[Dataset records]
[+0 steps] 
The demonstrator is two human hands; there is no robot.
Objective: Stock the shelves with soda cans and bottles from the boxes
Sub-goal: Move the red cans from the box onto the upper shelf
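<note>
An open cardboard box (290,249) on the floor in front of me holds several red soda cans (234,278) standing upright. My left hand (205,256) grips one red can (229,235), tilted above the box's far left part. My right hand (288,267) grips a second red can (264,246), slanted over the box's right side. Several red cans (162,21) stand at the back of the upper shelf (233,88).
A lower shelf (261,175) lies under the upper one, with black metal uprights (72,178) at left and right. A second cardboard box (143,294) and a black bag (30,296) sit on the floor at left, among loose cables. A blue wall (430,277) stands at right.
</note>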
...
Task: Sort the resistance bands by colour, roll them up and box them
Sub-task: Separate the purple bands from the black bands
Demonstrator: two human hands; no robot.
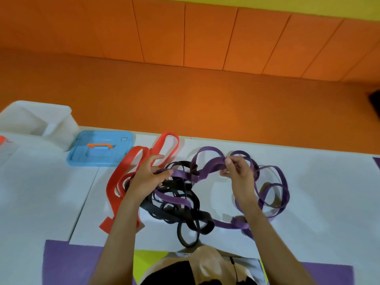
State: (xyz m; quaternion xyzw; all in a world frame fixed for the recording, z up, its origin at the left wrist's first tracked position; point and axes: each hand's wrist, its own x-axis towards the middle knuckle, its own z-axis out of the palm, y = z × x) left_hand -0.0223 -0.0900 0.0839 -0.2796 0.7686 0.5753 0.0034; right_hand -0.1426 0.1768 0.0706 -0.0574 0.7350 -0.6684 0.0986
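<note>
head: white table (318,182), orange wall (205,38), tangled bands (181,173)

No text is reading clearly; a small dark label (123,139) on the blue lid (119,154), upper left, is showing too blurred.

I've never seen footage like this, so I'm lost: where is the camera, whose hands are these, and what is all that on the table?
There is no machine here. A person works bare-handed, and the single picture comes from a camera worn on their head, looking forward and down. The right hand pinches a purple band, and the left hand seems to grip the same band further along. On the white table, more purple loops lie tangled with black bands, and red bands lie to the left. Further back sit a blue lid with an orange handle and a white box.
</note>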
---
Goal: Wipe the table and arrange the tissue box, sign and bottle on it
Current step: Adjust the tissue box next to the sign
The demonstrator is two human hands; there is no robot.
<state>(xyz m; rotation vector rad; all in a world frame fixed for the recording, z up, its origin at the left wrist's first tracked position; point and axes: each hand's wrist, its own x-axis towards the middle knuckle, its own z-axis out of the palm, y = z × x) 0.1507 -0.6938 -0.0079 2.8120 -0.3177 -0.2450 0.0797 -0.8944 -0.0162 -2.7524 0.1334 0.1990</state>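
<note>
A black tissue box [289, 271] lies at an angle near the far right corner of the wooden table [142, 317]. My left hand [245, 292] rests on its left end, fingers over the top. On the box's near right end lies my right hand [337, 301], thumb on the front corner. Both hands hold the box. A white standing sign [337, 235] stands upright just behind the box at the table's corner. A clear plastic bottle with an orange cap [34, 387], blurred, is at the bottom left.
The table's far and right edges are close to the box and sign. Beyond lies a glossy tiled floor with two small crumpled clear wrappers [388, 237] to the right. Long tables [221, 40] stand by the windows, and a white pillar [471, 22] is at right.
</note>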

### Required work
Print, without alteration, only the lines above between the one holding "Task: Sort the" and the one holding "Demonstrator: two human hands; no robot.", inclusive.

### Answer below
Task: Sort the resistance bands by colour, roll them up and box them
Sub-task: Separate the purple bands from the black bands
Demonstrator: two human hands; no robot.

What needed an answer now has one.